UNITED STATES DISTRICT COURT NORTHERN DISTRICT OF ILLINOIS EASTERN DIVISION
Feb 16, 2012
Case No. 09-CV-6953 (N.D. Ill. Feb. 16, 2012)

Opinion

Case No. 09-CV-6953

02-16-2012

KELVIN BRENT HOLMES, Plaintiff, v. UNITED STATES OF AMERICA, Defendant.


Judge John W. Darrah


MEMORANDUM OPINION AND ORDER

Plaintiff Kelvin Brent Holmes, proceeding pro se, filed an Amended Complaint against Defendant United States of America ("the Government"), seeking recovery under the Federal Tort Claims Act. The Government has filed a Motion for Summary Judgment based on Plaintiff's failure to obtain a medical expert. For the reasons set forth below, the Government's Motion for Summary Judgment is granted.

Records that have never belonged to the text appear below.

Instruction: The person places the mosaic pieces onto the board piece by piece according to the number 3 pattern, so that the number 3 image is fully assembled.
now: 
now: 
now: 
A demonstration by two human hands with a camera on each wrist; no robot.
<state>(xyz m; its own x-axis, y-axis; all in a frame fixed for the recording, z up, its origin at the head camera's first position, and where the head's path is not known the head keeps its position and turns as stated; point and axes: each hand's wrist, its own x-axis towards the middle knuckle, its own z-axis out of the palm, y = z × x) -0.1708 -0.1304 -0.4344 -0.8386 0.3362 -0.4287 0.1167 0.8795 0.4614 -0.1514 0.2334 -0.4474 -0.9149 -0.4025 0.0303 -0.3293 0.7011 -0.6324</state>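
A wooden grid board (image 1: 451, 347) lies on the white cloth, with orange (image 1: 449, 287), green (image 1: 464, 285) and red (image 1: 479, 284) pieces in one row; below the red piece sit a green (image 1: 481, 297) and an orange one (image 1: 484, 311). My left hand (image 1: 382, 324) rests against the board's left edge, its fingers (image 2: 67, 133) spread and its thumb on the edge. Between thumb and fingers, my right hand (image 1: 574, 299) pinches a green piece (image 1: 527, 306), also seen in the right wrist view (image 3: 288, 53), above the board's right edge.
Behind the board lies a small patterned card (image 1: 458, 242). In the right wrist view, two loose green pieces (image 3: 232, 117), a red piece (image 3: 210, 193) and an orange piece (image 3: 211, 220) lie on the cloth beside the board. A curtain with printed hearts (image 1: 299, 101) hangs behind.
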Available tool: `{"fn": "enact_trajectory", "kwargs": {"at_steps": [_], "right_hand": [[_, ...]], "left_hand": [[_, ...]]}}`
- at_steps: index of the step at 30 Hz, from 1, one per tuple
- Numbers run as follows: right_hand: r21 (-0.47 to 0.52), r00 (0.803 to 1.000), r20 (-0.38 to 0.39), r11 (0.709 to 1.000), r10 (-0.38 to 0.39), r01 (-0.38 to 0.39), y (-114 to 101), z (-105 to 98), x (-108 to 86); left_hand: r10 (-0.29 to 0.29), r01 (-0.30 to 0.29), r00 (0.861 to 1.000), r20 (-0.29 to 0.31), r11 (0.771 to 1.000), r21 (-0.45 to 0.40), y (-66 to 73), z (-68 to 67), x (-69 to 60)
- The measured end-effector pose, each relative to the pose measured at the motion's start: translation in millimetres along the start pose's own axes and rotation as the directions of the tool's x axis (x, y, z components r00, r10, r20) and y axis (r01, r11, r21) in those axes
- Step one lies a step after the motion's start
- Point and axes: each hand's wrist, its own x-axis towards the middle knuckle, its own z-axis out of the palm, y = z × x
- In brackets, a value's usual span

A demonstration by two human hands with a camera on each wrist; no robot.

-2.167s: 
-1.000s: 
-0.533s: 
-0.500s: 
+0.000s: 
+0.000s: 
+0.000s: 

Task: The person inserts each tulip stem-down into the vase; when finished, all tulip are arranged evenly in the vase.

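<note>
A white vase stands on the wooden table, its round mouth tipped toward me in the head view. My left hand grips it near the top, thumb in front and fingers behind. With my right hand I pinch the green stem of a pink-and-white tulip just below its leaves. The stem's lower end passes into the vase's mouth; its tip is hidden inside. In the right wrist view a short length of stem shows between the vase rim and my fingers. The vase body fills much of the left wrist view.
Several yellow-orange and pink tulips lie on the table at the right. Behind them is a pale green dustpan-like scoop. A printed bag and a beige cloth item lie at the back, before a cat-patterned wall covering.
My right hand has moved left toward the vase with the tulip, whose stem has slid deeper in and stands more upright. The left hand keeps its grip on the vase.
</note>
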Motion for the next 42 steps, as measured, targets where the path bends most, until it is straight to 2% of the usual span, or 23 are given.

Plaintiff continues to name Jesse Brown V.A. Hospital as Defendant, but as decided by the Court on April 15, 2010, a plaintiff may only bring an action under the Federal Tort Claims Act against the United States, not against individual agencies or departments. The only defendant remaining in this action is the United States. See Docket Entry 23.

BACKGROUND

Plaintiff filed his original Complaint on November 17, 2009, alleging his face had been disfigured by procedures performed at the Jesse Brown VA Hospital. This Complaint was dismissed on April 15, 2010, without prejudice. Plaintiff filed an Amended Complaint on November 2, 2010. Plaintiff alleges medical negligence on the part of the Government relating to treatment he received from the Jesse Brown V.A. Hospital for facial chemical peels in 2008. PL Amended Compl. ¶ 1. The Government moves to dismiss his Amended Complaint, arguing summary judgment should be granted in the Government's favor because Plaintiff has failed to provide medical expert testimony.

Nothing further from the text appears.